Figure 6. The characteristic profiles of amino acid composition and G+C content in cold-adapted γ-proteobacteria.

Bacterial abbreviations for b1, b2 are listed in Table 1. In general in a1,b1,c1, each axis represents the deviation of one amino acid composition in one bacterium (or CDS set) from the average in all bacteria compared. One line shows the amino acid deviation in one specific bacterium or CDS set. a1, deviation in one bacterium from the average of all 118 proteobacteria as given in Fig 2; b1, deviation in one strain of Shewanella from the average of 17 strains of Shewanella; c1, deviation in one set of CDS from the average of total CDSs in S. sediminis. Warm-adapted bacteria were represented by yellow, orange and red lines and symbols; cold-adapted bacteria were represented by the blue lines and symbols. a2, correlation between amino acid compositions of all 623 sequenced bacteria and their G+C content.
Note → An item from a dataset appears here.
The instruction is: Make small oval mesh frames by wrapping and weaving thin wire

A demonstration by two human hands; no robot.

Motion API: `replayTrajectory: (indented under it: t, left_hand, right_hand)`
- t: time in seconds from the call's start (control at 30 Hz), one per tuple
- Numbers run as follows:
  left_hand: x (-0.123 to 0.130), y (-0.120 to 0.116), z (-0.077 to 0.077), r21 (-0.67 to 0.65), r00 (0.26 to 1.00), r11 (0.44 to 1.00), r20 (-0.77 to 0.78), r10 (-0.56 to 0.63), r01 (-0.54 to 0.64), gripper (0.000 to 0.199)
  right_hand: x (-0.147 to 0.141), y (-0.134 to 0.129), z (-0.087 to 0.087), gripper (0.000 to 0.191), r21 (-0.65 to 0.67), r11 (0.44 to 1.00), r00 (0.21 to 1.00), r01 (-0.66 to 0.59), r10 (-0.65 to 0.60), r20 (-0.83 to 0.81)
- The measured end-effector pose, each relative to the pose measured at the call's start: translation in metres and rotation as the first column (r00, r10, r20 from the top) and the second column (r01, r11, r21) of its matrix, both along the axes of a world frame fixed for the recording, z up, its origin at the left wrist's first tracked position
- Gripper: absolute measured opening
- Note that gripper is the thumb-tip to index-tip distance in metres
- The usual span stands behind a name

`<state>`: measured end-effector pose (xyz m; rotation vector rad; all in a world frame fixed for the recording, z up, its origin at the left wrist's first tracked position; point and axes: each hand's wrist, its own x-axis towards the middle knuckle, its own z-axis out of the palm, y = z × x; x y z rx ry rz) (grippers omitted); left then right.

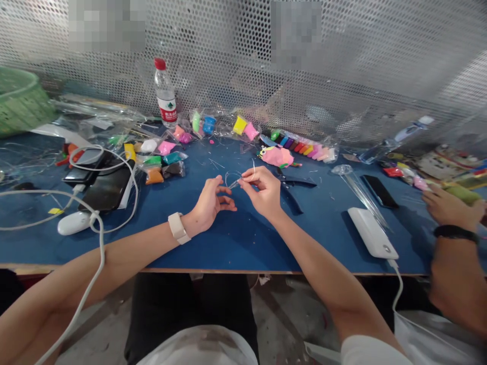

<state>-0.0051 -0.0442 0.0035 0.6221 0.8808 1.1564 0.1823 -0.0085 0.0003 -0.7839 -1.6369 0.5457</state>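
Note:
Over the middle of the blue table, my right hand [262,190] pinches a thin, pale wire [233,183] between thumb and fingertips. The wire bends in a loop toward my left hand [213,203]. That hand, with a white band at its wrist, has its fingers curved and apart, close to the wire's end; whether a fingertip touches it I cannot tell. Just right of my right hand lie dark-handled pliers [294,187], partly hidden by it. Behind them rests a pink clay figure [277,156] with yellow and green parts.
Bagged coloured clay [239,125] lines the back, near a water bottle [166,96]. Black devices [108,185] and a white cable [101,228] lie left. A white power bank [373,233] and phone [379,191] lie right, beside another person's hand [451,208]. A green basket [25,104] stands far left.

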Motion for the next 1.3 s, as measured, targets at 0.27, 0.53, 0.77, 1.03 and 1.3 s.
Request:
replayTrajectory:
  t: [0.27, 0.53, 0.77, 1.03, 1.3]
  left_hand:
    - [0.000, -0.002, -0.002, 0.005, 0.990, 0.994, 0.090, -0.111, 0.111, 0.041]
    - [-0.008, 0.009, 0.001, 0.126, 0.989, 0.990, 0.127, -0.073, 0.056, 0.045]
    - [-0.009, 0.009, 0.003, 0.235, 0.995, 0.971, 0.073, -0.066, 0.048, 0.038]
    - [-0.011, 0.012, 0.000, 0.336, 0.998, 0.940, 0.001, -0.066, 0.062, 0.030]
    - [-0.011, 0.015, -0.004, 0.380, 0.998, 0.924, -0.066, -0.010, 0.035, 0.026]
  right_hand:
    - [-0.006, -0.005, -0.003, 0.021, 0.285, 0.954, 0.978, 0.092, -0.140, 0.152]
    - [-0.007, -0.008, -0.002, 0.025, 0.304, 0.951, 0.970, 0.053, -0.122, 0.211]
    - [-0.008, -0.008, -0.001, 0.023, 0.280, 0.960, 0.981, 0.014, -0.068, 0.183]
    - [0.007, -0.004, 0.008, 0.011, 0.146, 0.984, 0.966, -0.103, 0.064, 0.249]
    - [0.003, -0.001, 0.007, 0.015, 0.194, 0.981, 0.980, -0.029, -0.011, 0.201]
Bacteria are represented by their G+C content. Amino acid compositions are displayed in a cumulative format. b2, deviation of G+C content in one strain of Shewanella from the average of all 17 strains of Shewanella; c2, deviation of G+C content of a set of CDS from the value of total CDS in S. sediminis. In a1, b1, blue curve indicates the psychrophilic (or psychrotrophic) bacteria; yellow, orange, and green curves indicate bacteria living in warm environments.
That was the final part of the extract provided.